Abstract

Abstract The hiatoplasty is one of the keypoints of hiatal hernia surgery. Reherniation is known to be a frequent reason for recurrence and reoperation. Biodegradable materials for reinforcement have been. shown in some series to reduce these outcomes with very low risks of mesh-related complications. Long term reports, however, have shown conflicting results. This may be because meshes have been used in complicated cases, in which other variables can be involved in unfavourable outcomes. Methods Based on the safe profile of absorbable meshes, we have used meshes to reinforce the hiatoplasty in patients with theoretical higher risks of hernia recurrence. Twenty four patients were operated using bioabsorbable mesh (Gore Bio A®), implanted as an onlay inverted C over a completely closed hiatus. Two surgeons were responsible for all the surgeries. There were 16 (66,6%) women and 8 (33,3%) men. The main reasons for using a mesh were: primary large hiatal hernias (4 cm or more)—14 cases; redo hiatal hernias—8 cases; increased abdominal pressure—2 cases.
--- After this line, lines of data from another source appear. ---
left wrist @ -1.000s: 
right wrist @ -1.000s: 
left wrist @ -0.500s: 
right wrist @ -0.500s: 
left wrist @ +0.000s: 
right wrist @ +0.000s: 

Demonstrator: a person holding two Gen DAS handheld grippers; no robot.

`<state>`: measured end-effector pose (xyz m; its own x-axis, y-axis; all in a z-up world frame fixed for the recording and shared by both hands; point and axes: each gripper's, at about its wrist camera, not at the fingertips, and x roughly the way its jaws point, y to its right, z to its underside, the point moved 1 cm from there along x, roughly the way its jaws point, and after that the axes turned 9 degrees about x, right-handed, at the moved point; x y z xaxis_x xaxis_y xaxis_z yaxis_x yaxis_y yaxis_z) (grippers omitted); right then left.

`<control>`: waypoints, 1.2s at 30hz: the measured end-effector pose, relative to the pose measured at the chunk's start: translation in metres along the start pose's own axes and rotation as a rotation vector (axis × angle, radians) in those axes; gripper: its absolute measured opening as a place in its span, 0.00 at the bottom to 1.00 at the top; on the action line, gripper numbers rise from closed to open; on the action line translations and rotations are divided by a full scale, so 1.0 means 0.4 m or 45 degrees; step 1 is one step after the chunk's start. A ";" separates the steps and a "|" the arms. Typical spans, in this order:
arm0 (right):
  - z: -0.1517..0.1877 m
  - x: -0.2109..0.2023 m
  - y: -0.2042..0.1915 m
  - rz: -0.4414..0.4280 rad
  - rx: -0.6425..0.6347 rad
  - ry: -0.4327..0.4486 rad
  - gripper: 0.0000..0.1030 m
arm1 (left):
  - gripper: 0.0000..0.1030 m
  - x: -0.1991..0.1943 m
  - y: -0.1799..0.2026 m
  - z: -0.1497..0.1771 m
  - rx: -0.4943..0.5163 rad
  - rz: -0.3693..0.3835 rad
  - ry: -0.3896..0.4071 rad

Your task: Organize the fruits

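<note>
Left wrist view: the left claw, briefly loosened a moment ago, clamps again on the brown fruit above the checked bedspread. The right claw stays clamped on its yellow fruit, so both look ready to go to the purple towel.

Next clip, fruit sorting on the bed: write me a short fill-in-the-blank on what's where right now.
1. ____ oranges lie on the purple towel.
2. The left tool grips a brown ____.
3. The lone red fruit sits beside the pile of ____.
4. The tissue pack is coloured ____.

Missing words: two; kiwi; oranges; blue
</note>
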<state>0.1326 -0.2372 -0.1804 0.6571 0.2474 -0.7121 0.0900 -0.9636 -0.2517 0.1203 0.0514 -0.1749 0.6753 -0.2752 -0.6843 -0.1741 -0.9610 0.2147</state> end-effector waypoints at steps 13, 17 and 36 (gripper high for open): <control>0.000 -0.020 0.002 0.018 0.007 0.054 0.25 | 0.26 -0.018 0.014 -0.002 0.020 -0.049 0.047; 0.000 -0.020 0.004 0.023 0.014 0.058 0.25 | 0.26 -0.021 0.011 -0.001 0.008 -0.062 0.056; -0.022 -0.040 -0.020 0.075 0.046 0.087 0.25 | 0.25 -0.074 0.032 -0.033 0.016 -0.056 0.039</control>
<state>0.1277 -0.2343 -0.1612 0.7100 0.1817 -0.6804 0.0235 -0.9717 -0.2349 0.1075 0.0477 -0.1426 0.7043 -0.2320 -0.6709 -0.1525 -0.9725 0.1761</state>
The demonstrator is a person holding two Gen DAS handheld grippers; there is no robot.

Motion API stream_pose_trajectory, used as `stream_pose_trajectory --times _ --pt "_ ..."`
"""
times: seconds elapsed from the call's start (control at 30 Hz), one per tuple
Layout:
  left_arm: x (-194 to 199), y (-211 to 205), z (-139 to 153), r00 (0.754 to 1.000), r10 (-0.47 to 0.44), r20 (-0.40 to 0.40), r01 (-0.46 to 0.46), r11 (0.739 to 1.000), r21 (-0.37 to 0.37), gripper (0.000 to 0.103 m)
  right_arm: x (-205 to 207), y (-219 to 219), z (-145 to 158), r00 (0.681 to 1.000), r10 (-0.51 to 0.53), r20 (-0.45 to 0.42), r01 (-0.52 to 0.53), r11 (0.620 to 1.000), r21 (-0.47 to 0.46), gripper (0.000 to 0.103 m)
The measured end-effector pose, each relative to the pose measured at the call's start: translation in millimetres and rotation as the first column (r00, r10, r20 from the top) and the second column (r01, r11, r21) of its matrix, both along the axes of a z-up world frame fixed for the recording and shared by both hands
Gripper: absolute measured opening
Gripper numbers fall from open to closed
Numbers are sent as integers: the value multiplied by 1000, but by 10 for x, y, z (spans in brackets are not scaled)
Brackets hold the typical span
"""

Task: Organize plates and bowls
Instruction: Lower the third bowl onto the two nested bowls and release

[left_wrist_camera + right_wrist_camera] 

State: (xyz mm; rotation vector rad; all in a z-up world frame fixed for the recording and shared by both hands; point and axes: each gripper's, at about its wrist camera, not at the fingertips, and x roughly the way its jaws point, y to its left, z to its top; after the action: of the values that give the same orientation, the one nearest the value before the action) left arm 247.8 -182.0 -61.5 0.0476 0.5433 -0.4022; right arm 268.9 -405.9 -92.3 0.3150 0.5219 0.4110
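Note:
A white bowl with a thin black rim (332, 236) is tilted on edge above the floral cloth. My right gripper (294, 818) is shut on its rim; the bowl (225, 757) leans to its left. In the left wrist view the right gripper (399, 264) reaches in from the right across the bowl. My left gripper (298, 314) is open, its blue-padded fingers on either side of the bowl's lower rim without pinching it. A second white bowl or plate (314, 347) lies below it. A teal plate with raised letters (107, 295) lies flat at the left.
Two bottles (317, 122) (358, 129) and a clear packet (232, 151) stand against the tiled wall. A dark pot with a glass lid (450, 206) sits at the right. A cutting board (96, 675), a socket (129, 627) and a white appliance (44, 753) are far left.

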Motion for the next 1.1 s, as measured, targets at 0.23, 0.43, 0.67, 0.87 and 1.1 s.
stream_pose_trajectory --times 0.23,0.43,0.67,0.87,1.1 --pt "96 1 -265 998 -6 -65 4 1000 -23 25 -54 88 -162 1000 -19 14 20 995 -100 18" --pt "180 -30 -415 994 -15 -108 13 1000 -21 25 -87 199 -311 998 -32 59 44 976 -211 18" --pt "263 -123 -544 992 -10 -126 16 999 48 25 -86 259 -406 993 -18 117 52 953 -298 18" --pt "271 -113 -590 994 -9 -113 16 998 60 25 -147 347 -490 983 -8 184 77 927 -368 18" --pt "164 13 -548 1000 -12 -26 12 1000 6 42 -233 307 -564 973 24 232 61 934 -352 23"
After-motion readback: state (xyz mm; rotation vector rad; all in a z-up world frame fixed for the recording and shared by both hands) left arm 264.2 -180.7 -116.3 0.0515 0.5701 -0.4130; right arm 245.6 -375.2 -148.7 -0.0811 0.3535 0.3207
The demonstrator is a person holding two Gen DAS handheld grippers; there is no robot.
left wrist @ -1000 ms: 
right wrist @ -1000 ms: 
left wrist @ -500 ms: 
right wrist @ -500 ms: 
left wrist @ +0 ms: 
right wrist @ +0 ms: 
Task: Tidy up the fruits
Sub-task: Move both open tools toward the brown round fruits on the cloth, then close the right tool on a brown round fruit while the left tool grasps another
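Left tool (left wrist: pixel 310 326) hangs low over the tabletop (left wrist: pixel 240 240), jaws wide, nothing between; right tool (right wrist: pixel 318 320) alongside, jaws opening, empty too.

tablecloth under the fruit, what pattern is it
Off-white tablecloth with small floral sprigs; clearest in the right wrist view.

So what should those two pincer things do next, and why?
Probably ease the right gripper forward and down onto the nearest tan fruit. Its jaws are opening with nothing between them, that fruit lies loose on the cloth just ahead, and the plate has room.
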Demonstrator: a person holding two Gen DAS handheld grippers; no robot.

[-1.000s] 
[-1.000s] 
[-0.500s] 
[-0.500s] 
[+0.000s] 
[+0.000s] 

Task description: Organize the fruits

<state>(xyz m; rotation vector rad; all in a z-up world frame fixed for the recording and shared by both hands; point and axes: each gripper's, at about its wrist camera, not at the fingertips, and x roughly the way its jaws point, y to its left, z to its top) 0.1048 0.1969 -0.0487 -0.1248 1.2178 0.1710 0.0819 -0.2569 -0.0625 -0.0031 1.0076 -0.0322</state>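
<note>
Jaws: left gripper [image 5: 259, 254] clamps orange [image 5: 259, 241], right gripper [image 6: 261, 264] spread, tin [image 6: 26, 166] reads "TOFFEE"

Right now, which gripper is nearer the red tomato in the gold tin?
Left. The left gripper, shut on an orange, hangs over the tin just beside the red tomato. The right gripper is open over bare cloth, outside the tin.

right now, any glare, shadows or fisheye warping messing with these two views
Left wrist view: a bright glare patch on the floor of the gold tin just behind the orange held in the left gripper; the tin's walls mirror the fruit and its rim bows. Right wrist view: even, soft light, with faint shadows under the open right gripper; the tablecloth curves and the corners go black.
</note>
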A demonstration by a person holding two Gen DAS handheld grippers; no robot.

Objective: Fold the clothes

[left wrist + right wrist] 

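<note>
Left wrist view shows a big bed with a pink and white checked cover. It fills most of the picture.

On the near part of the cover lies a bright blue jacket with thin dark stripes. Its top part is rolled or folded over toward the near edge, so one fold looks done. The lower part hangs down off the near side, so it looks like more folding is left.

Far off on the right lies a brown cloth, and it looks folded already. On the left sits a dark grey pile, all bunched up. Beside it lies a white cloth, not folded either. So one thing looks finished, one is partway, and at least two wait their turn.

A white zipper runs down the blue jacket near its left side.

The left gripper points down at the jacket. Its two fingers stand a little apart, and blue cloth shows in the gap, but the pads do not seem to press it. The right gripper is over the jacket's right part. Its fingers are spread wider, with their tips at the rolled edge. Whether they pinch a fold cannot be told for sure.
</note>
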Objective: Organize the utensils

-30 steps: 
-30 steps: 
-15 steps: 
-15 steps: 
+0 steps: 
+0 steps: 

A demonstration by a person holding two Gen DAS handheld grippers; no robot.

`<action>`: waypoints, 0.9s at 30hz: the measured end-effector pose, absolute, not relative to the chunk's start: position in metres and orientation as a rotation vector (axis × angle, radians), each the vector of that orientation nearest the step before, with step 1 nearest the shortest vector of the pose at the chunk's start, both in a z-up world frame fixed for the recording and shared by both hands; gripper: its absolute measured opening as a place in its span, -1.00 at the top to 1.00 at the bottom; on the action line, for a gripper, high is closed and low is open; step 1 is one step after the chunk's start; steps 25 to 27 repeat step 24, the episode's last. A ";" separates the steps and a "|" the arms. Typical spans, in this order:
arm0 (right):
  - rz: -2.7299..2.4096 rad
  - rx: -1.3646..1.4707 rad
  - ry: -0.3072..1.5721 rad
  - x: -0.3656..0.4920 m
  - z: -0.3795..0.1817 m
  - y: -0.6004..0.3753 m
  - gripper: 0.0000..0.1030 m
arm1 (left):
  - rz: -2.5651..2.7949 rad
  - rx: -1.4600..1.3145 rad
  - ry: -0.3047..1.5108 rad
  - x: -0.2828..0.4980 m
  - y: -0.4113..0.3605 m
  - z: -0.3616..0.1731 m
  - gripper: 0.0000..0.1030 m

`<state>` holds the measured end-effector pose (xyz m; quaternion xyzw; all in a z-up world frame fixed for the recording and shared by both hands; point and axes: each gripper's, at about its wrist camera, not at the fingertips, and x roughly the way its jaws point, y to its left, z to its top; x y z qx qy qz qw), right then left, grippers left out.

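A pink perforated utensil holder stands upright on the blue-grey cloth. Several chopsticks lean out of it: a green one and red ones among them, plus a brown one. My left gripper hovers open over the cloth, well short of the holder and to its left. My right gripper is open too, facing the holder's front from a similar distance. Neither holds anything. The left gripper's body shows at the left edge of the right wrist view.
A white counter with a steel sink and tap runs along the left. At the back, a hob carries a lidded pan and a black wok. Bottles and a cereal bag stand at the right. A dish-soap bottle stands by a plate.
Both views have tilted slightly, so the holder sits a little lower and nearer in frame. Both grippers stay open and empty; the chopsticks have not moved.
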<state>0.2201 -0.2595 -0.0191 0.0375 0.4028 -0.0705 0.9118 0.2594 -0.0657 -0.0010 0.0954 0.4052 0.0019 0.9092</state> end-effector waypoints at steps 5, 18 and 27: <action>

Results All surgeries were performed between April 2018 and January 2020. Meshes were fixed to the diaphragm using absorbable sutures, fibrin sealant or cyanoacrylate. In all cases, a Nissen fundoplication was performed. There were no conversions. Two (8,3%) patients complained of troublesome dysphagia requiring intervention. One had to be operated within the first 48 hours after surgery: 2 stitches of the hiatus were removed and the fundoplication was converted into a Toupet. The other patient was submitted to endoscopic dilatation and still referes mild dysphagia. In a short follow up period (1–19 months), 23 patients (95,8%) are asymptomatic. Conclusion The use of bioabsorbable mesh in the hiatus is safe and have shown good symptomatic outcomes in the short follow up period. Objective results and longer follow up are needed to see if additional reinforcement of hiatoplasty contributes to reduce recurrence and reoperation rates.